Robert DiMartino, OD, Professor Emeritus at the University of California, Berkeley, School of Optometry and a board member of, warns about the effects of overuse of laptop computers, tablets, cell phones, and now iWatches on our vision. With the growing popularity of mobile devices, most of us spend more and more of our time interacting with the world on small glowing screens. While there are many benefits to having the world at our fingertips, spending too much time focusing up close may be harming our eyes. Dr. DiMartino explains the threat and what we can do to keep our eyes healthy.

First, is there evidence that vision problems are on the rise?

Absolutely. Several studies have tracked a dramatic increase in myopia, or near-sightedness, among people in Asian countries, especially China. Sixty years ago, only 10 to 20 percent of the Chinese population was near-sighted. Today 90 percent of children and young adults have myopia, according to research. And now we’re seeing the same trend in the west. A growing number of people are becoming nearsighted. And the degree of nearsightedness is becoming more extreme. So there’s an increase both in the prevalence and the magnitude of myopia.

Is myopia associated with any other eye conditions?

If you develop myopia, you’re at increased risk of at least two other eye conditions: glaucoma and retinal detachment. Let me explain why. People become nearsighted because their eyeball has grown longer, so light entering the eye can’t focus directly on the retina as it does with a normal shaped eye. When the eye elongates, it also stretches the retina, which increases the risk of retinal detachment. Elongation also causes subtle changes to the structure of the eye, increasing the danger of glaucoma.

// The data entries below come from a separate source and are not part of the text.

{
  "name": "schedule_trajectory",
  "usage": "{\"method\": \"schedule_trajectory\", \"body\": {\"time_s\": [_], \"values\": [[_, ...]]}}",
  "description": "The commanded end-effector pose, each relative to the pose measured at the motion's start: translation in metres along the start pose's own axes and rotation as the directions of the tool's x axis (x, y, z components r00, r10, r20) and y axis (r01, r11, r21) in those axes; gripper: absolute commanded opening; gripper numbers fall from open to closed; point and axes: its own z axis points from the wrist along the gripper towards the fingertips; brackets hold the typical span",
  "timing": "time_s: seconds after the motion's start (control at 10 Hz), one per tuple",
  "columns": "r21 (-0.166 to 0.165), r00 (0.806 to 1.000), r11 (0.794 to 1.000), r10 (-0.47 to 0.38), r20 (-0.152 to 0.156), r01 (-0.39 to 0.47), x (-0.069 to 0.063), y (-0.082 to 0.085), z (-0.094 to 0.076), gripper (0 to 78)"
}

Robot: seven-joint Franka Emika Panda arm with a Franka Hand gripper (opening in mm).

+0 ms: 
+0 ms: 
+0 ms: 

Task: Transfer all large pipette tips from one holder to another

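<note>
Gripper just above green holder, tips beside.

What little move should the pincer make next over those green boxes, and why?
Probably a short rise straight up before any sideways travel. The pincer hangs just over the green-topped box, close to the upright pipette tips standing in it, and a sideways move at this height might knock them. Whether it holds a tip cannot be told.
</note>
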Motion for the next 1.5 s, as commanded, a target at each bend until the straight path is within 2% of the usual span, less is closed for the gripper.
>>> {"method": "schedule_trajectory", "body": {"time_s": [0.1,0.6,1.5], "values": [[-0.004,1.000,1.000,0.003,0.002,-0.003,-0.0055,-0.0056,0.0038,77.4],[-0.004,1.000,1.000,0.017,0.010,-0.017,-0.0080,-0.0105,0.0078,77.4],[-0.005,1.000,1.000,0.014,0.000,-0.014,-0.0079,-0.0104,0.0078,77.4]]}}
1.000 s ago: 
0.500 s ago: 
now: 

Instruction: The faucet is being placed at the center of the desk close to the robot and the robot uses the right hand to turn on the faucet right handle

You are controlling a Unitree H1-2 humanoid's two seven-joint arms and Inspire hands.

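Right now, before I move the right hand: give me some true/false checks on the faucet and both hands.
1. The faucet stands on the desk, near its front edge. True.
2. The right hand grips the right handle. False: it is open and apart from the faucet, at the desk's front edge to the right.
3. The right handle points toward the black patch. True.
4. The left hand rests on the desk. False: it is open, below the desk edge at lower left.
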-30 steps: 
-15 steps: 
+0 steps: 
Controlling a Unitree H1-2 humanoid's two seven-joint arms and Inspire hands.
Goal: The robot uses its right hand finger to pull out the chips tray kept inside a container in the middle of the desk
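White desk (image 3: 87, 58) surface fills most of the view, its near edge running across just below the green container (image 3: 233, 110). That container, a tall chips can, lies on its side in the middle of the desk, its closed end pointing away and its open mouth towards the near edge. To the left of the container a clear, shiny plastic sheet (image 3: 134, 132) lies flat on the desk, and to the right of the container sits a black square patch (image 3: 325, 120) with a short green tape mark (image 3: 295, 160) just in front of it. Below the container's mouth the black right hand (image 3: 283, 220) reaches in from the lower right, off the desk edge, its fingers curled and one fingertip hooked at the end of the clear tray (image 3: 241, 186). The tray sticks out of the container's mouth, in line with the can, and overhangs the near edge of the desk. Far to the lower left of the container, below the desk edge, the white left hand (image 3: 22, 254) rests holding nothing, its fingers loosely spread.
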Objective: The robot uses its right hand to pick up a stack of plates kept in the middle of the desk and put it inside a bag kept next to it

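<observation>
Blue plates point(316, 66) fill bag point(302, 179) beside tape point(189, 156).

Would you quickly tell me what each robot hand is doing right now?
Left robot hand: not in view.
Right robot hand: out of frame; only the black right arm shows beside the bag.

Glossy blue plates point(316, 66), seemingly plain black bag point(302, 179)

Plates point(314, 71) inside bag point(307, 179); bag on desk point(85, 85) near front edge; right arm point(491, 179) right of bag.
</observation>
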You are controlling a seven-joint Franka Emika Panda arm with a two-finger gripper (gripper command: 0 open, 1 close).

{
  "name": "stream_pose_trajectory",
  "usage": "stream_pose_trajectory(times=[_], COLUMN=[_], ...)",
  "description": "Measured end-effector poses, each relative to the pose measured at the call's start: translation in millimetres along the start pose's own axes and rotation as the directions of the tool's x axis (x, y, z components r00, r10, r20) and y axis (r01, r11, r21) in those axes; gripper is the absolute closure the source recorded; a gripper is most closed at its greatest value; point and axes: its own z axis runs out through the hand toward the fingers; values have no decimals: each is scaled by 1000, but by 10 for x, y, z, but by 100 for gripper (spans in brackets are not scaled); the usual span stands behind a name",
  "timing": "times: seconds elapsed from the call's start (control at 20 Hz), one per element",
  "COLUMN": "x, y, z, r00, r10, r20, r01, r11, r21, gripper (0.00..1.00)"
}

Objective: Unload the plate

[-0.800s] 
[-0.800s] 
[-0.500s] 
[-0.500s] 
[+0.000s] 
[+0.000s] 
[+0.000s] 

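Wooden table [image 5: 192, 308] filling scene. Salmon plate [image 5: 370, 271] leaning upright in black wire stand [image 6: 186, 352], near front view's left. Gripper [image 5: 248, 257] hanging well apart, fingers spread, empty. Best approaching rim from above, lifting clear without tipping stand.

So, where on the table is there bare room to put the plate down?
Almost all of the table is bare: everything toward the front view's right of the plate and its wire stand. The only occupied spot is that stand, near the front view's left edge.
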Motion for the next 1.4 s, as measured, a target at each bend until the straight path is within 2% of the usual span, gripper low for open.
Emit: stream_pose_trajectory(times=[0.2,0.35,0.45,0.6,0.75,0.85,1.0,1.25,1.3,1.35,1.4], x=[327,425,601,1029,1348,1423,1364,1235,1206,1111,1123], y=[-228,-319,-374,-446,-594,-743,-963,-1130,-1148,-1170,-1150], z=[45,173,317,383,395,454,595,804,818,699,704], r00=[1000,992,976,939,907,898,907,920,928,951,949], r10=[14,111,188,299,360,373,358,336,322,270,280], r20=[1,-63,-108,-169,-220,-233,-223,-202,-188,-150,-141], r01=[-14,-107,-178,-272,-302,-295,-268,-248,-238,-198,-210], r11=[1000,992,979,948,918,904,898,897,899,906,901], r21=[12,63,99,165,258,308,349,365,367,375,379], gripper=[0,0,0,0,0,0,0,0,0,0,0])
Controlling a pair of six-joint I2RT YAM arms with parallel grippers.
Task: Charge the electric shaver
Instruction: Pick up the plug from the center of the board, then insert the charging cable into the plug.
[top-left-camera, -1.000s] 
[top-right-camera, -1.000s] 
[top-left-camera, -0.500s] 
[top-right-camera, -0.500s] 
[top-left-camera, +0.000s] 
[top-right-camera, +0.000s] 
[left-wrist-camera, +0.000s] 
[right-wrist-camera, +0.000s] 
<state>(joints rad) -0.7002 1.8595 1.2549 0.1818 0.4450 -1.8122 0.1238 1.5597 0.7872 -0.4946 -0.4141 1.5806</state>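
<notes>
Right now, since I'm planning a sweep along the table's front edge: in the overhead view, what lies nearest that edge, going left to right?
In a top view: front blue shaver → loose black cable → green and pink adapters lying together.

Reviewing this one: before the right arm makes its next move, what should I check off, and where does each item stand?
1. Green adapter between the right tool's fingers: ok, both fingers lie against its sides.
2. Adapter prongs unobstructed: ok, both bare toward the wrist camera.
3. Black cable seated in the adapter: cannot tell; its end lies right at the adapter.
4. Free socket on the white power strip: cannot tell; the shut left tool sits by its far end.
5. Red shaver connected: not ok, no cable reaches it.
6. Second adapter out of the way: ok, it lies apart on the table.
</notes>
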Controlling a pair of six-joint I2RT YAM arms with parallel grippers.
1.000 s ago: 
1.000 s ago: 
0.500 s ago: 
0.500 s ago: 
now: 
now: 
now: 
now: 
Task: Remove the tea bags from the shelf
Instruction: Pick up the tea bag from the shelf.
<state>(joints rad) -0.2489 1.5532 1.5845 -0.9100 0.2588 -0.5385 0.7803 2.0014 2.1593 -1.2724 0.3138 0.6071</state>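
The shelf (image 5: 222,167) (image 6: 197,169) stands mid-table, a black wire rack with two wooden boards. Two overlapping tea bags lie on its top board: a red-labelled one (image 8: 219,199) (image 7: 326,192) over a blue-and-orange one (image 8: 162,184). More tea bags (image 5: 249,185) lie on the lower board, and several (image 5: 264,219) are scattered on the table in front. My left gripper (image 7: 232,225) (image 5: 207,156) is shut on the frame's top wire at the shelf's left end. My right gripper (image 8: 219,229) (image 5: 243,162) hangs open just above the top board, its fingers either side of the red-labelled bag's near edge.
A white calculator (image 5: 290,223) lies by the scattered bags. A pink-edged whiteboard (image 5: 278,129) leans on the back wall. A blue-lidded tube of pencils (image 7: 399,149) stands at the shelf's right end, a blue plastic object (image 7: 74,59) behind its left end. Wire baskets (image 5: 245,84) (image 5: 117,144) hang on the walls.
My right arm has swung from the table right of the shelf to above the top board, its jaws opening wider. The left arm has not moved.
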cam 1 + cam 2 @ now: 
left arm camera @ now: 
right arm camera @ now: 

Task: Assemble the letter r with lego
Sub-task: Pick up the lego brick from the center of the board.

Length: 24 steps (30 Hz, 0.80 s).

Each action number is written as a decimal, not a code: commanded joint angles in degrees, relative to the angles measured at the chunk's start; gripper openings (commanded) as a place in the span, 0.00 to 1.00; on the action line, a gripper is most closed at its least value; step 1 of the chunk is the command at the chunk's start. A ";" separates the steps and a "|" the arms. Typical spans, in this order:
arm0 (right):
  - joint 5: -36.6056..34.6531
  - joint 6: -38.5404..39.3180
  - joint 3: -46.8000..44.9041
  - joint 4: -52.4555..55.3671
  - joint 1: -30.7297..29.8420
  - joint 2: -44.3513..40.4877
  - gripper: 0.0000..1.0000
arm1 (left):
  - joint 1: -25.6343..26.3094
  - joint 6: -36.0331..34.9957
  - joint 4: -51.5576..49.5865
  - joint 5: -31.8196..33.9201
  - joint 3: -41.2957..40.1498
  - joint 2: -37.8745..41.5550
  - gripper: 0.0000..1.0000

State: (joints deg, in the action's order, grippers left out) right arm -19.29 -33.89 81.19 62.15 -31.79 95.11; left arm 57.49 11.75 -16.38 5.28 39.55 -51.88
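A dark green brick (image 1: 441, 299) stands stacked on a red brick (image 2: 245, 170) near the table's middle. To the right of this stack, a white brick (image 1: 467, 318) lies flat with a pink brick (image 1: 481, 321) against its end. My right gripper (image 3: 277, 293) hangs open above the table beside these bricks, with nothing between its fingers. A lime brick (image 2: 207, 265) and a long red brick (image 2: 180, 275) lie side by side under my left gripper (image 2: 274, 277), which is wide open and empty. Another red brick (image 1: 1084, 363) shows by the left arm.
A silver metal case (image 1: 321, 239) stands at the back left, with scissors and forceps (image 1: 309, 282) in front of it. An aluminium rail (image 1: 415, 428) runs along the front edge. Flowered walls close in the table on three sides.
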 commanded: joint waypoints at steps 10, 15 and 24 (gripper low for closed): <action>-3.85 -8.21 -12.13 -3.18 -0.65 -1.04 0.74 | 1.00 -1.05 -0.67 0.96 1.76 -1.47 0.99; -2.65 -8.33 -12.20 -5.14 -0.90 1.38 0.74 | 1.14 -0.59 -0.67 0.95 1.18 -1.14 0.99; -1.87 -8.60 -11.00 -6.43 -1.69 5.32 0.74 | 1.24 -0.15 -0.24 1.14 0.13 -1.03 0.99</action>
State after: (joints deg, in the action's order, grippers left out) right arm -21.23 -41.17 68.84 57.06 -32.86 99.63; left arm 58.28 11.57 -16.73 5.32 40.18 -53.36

Why are people’s eyes changing shape?

We think it may be because we’re spending so much time focusing close-up. When a young person looks at a close target, he or she has to increase the power of the eyes’ focusing system. The eyes go through a process we call accommodation. The optical power of the eye increases to bring the near object into focus. When we spend a lot of time looking at a near target, there is a constant demand on the eye to focus that image. The eye tries to adapt to what is now the new normal, which is this close viewing distance. It elongates so that the light from close objects is more effectively focused on the back of the eye. That’s great for close viewing. But when we look at distant objects, because the eye has elongated, we can’t focus as well.

There may also be another factor at work. When we focus on near objects, there are areas on the retina where the image is defocused. Those areas of defocus may stimulate the eye to accommodate by growing, adding to the problem of myopia.

You mentioned young people. Is this mostly a problem when the eye is developing?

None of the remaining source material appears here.